** Information supplied follows **

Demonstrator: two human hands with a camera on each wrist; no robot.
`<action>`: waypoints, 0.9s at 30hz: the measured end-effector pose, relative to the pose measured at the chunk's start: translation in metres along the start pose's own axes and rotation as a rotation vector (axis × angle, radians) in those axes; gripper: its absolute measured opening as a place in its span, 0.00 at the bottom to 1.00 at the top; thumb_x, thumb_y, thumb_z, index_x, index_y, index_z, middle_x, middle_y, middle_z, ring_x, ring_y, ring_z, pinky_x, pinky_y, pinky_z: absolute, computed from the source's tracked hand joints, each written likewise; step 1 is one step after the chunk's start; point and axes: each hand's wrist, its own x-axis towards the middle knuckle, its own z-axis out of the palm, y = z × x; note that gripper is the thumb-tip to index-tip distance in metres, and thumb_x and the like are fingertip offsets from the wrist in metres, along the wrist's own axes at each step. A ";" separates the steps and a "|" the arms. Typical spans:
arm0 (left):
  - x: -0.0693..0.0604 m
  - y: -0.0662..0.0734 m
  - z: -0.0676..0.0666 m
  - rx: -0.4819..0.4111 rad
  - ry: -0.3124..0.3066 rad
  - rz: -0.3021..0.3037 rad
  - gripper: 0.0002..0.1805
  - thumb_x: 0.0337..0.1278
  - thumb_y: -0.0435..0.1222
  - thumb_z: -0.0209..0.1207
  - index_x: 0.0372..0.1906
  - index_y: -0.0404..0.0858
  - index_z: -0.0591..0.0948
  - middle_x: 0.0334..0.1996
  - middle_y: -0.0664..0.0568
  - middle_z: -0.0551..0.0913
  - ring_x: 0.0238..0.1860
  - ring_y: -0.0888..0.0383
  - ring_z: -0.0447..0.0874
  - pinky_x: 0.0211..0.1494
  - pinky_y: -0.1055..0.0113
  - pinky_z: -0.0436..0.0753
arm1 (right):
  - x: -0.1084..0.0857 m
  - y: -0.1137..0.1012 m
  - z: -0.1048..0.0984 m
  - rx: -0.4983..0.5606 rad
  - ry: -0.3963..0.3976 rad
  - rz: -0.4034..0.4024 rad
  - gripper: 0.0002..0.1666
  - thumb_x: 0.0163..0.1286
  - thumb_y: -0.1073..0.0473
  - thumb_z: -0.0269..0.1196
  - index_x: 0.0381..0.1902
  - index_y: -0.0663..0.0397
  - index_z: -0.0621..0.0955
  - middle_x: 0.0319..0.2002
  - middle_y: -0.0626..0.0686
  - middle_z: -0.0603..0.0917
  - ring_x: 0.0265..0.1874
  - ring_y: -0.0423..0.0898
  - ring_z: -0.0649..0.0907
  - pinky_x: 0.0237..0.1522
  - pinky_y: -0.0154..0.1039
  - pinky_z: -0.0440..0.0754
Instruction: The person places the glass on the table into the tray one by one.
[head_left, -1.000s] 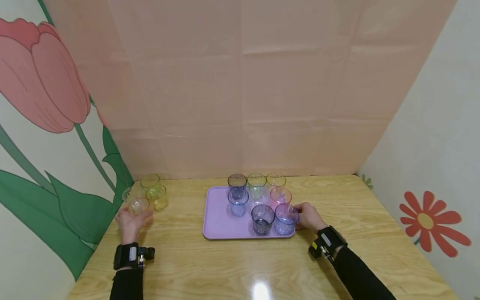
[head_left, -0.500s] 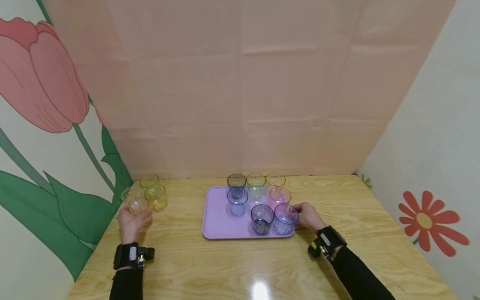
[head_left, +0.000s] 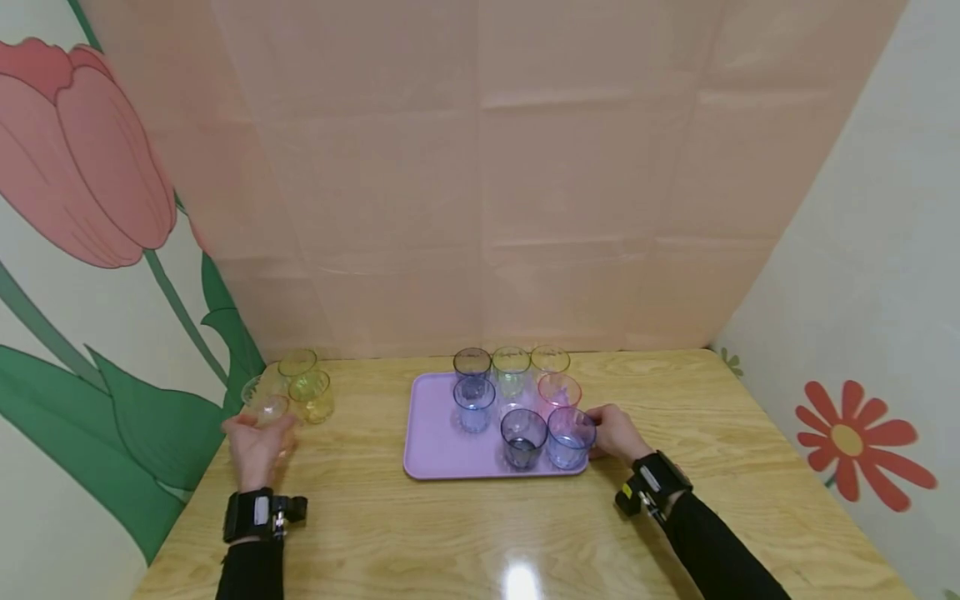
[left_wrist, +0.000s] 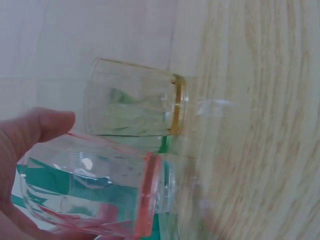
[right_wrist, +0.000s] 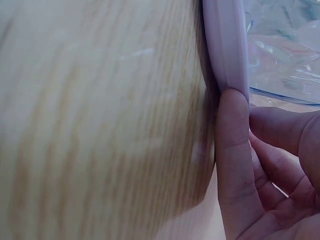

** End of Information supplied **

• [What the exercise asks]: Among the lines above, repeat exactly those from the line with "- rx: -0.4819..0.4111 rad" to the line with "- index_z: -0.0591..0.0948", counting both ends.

• [Completed task]:
  - rx: -0.4819..0.4111 rad
  - ry: -0.3124..0.3066 rad
  - rz: -0.3021..0.3037 rad
  - gripper: 0.0002..0.1805
  - thumb_x: 0.0337..0.1278
  - thumb_y: -0.0435..0.1222
  - thumb_z: -0.0209..0.1207
  - index_x: 0.0372..0.1906
  - index_y: -0.0404..0.0858
  - index_z: -0.0591..0.0948

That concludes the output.